The feature extraction based on range-doppler heatmap computes features generated out of range doppler heatmap along with elevation and azimuth indices. The elevation and azimuth indices calculation is done after the AoA (Angle of Arrival) FFT. This is mentioned in section 9.5 of Gesture_Recognition_Demo_documentation.pdf. Along with these we calculate some hybrid metrics by accumulating across the frames. Therefore 16-features (along with hybrid metrics) that are computed include:
[1] Dopler Average: Weighted average of the Doppler across the heatmap.
[2] Dopler Positive Average: Weighted average of the Doppler – averaged only across positive Dopplers in the heatmap.
[3] Dopler Positive Average: Weighted average of the Doppler – averaged only across negative Dopplers in the heatmap.
[4] Range Average: Weighted average of the range across the heatmap.
[5] Number of detected points: number of cells in the heatmap that have a magnitude above a certain threshold.
[6] Azimuth Weighted Mean: Select the N cells of the heat-map with the highest magnitude and for each cell compute the azimuth bin (via angle-FFT). The average azimuth is the weighted average of all these azimuth bin indices.
[7] Elevation Weighted Mean: Select the N of the heat-map with the highest magnitude and for each cell compute the elevation bin (via angle-FFT).
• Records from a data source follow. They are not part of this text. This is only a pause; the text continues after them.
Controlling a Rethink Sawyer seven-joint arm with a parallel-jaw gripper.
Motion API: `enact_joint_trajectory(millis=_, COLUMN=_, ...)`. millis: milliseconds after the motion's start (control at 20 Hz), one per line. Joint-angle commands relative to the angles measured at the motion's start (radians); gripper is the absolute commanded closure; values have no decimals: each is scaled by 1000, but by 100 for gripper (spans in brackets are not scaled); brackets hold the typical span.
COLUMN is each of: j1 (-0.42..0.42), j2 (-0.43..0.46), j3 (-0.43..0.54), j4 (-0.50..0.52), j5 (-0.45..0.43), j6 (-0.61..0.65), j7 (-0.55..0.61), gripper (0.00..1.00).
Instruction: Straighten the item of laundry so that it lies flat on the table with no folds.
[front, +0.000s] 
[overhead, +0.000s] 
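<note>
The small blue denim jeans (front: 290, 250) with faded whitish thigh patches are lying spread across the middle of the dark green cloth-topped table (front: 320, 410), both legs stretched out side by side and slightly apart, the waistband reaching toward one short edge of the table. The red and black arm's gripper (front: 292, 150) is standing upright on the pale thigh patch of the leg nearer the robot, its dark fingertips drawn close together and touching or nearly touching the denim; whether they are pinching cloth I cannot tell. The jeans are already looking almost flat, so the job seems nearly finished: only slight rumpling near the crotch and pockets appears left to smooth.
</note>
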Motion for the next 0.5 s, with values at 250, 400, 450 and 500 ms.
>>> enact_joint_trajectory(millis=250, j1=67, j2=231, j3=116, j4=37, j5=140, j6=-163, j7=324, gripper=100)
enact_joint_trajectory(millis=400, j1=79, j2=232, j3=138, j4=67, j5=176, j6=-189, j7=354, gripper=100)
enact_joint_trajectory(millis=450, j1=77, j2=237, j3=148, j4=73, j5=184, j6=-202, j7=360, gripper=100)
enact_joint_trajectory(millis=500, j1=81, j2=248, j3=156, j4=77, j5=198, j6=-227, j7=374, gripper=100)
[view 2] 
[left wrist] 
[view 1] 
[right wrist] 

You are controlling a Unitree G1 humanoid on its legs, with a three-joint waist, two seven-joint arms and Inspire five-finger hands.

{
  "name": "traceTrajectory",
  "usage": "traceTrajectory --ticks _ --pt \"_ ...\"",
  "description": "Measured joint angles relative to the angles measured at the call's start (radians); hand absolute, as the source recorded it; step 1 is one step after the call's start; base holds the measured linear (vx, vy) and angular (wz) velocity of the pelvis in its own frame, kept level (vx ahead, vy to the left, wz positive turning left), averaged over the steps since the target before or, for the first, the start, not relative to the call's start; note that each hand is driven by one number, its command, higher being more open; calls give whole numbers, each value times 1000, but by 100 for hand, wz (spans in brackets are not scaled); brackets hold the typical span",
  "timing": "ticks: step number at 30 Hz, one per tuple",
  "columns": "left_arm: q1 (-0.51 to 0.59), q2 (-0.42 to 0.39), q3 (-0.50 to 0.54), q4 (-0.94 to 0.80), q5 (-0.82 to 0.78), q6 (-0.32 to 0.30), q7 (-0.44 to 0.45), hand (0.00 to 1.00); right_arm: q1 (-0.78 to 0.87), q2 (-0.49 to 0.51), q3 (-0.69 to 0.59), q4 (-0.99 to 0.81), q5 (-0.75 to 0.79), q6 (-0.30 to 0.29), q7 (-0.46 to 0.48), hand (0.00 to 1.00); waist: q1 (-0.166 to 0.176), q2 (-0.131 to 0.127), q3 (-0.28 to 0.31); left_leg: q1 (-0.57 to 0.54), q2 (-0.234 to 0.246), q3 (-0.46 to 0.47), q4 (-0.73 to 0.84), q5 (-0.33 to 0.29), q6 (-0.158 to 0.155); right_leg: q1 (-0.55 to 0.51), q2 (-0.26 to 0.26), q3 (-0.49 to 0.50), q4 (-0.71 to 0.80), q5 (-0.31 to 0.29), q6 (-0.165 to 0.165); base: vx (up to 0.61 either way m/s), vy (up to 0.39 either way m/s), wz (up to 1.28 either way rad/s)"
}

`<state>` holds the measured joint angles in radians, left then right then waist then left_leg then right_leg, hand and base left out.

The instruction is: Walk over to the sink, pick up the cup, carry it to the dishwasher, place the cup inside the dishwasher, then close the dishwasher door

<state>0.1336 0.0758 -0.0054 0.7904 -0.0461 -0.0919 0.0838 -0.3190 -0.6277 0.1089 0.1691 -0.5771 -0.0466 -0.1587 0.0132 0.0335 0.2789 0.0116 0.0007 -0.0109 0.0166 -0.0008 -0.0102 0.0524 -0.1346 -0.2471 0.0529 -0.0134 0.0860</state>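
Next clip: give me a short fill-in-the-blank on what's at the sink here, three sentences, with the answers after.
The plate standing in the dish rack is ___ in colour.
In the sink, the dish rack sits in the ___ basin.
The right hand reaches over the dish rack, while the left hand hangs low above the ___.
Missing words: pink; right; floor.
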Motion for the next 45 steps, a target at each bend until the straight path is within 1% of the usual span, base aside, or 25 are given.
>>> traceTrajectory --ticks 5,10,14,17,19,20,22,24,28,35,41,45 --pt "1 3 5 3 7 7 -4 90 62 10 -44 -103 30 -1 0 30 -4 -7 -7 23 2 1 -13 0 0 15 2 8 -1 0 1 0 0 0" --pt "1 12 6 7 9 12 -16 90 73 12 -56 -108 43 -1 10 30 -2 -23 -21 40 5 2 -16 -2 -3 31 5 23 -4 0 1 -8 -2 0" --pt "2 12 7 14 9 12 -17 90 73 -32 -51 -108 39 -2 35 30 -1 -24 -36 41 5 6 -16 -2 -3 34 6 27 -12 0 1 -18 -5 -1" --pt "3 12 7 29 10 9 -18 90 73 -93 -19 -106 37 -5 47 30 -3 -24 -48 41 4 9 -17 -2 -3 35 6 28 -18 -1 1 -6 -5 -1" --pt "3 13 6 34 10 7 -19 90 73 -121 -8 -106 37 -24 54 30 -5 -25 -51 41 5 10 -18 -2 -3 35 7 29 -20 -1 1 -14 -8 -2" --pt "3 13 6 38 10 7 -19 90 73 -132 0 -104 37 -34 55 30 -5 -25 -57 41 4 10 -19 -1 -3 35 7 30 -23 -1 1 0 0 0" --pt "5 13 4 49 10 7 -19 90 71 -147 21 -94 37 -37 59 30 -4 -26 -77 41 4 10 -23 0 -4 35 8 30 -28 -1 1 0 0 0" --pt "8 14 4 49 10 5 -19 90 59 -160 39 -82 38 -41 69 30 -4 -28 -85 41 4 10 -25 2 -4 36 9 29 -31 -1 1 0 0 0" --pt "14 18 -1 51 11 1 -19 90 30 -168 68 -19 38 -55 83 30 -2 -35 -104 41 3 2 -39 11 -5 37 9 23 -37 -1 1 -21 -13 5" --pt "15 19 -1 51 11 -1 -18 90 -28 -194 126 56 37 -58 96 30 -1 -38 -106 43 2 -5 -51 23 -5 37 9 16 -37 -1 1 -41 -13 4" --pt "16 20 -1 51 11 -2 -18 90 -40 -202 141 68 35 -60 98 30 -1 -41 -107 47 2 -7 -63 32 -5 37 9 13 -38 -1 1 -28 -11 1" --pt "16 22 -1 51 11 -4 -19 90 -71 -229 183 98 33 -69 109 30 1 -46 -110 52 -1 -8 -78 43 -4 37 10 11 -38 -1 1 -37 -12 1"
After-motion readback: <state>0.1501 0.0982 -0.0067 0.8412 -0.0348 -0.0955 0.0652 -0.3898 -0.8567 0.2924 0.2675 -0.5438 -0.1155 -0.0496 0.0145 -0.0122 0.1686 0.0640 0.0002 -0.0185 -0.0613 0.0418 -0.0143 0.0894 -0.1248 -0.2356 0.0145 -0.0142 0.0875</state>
The average elevation is the weighted average of all these elevation bin indices.
[8] Azimuth Weighted dispersion: This captures the dispersion (or weighted standard deviation of the cells that were used to compute the Azimuth Weighted Mean.
[9] Elevation Weighted dispersion: This captures the dispersion (or weighted standard deviation of the cells that were used to compute the Elevation Weighted Mean.
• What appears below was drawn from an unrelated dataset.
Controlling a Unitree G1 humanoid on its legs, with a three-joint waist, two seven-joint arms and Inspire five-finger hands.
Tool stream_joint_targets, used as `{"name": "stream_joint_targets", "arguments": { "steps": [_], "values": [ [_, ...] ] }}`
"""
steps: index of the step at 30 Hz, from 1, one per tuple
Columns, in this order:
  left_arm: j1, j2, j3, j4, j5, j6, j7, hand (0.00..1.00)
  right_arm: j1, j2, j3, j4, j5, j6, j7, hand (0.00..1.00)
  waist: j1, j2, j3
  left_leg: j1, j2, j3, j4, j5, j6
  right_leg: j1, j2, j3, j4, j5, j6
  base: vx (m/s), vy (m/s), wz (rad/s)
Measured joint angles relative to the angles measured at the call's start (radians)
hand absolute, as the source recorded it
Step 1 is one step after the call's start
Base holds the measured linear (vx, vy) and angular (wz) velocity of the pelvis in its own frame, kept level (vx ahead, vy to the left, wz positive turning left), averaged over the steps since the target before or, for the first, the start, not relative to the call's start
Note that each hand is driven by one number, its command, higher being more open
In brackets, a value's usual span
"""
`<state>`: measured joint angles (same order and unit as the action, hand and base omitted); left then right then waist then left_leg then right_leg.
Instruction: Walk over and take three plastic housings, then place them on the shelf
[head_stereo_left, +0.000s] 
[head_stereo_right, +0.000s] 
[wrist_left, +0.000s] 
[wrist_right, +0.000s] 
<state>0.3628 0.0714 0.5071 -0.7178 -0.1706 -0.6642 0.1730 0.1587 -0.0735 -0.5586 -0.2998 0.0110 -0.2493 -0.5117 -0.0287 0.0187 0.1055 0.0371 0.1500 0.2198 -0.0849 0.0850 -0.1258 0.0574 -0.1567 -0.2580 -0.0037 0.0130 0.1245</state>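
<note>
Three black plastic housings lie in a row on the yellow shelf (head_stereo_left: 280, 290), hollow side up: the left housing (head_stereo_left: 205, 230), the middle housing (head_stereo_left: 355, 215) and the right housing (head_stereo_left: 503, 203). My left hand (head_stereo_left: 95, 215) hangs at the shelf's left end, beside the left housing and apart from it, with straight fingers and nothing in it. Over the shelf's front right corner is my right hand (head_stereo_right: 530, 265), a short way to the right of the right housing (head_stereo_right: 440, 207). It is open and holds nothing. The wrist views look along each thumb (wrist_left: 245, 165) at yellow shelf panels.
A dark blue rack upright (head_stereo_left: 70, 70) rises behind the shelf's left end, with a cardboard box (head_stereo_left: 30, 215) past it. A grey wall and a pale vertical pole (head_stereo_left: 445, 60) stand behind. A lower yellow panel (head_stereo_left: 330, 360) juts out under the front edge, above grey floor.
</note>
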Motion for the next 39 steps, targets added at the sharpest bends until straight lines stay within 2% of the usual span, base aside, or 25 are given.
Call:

[10] Doppler Azimuth Correlation: Doppler Azimuth correlation which show how Doppler and Azimuth values are related across the frames.
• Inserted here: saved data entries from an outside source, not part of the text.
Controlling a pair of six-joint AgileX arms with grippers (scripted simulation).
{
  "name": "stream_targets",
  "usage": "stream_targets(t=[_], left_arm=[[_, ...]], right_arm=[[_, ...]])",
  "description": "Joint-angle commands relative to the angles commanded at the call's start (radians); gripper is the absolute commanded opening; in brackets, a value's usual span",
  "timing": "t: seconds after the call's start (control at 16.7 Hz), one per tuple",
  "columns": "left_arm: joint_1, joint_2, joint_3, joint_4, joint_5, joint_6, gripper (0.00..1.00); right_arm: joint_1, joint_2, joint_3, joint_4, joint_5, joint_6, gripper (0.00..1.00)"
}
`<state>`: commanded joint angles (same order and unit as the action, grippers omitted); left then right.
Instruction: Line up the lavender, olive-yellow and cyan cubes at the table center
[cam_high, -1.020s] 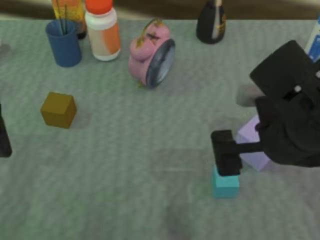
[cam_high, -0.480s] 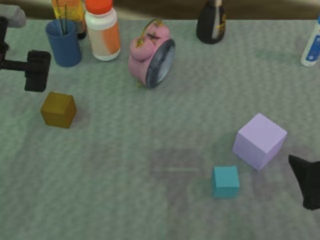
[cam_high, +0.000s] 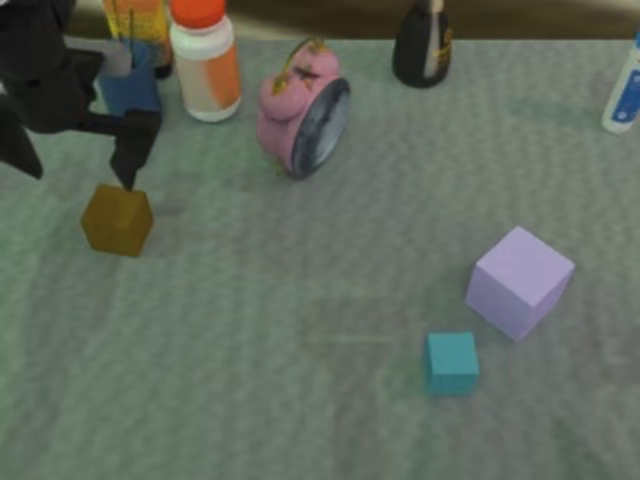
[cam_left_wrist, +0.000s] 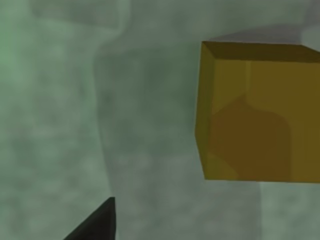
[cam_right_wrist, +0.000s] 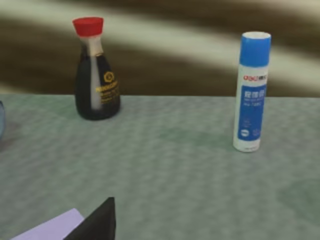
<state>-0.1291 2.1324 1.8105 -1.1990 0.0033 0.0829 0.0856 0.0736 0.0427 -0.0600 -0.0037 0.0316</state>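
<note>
Open bench (cam_high: 280, 400) is left across the middle and front; the back edge is crowded by the blue cup (cam_high: 128, 92), white bottle (cam_high: 205, 62) and pink clock (cam_high: 303, 108).

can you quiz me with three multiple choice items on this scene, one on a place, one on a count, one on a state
1. Where is the left pincer?
A. just above the olive-yellow cube
B. over the cyan cube
C. beside the glue stick

2. How many cubes lie on the table?
A. two
B. three
C. four

3. What state is the lavender cube in?
A. gripped and lifted
B. stacked on the cyan cube
C. resting free on the table

Answers:
1 A, the top view shows it by the olive-yellow cube.
2 B, olive-yellow, lavender cube and cyan cube.
3 C, nothing touches it; it sits apart from the cyan cube.
</note>
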Motion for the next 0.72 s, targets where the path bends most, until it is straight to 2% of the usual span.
stream_targets(t=[0.24,0.72], left_arm=[[-0.006,0.100,0.101,-0.051,0.000,0.004,1.00],[-0.003,0.109,0.065,-0.009,0.000,0.006,1.00]], right_arm=[[-0.076,-0.074,-0.043,0.060,0.004,-0.032,1.00],[-0.076,-0.074,-0.043,0.060,0.004,-0.032,1.00]])
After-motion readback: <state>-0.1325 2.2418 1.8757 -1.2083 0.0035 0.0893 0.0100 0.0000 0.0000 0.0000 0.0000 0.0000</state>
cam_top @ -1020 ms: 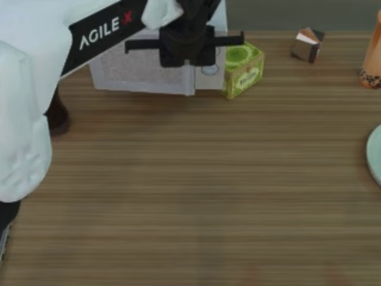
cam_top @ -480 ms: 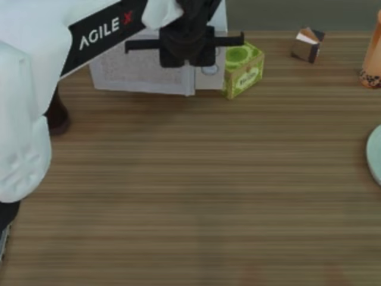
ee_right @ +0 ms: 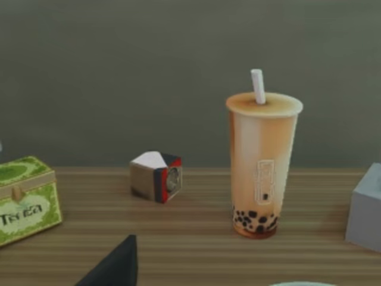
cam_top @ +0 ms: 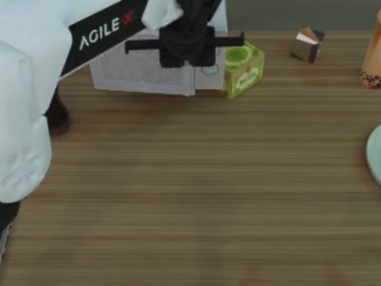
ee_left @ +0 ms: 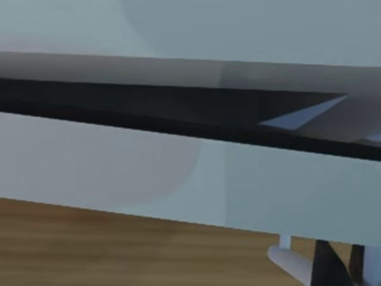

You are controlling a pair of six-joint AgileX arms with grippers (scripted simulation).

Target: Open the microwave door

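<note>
Microwave (cam_top: 158,74) sits at the table's far edge, left of centre, with the microwave door (cam_top: 140,71) facing the near side; a green-yellow box (cam_top: 243,68) is just beside it on the right. Left gripper (cam_top: 186,44) hangs over the door's right-hand edge, barely shifted from a second ago. The door looks much as it did then, so opening has hardly begun. Finger spread cannot be told. Right arm is parked out of the top view.
</note>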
[11] Doppler Elevation Correlation: Doppler Elevation correlation which show how Doppler and Elevation values are related across the frames.
[12] Doppler Positive Negative Correlation: Doppler Positive Negative correlation which show how Doppler Positive and Negative values are related across the frames.
[13] Doppler Positive Azimuth Correlation: Doppler Positive Azimuth correlation which show how Doppler Positive and Azimuth values are related across the frames.
[14] Doppler Positive Eelvation Correlation: Doppler Positive Elevation correlation which show how Doppler Positive and Elevation values are related across the frames.
[15] Doppler Negative Azimuth Correlation: Doppler Negative Azimuth correlation which show how Doppler Negative and Azimuth values are related across the frames.
[16] Doppler Negative Elevation Correlation: Doppler Positive Elevation correlation which show how Doppler Positive and Elevation values are related across the frames.
The structures to be used by the user are well-commented in the featExtract.h file.
Description: Feature extraction create function. It allocates memory to store its internal data object, assign the config to internal parameters and returns a handle if it executes successfully.
Parameters:
initCfg – config Pointer to initial configuration parameter.
errCode – errCode Pointer to errCode generates by the API.
Return values:
Success = valid handle
Error != 0: NULL
Description: Feature extraction computation. It computes the features from range-doppler heatmap using computeFeatures_rangeDoppler function, computeFeatures_azimElev function and hybrid metrics using computeFeatures_hybrid function.
Parameters:
handle – featExtract handle.
detMatrix – Pointerto range-doppler heatmap.
frame_no – frame number based on which hybrid metrics will be calculated.
featOut – Pointer to output extracted features.
Return values:
None
Description: feature extraction library deinit/deletion
Parameters:
handle – featExtract handle.
Return values:
None
The entire feature extraction of 16-features on M4F takes ~1.2ms.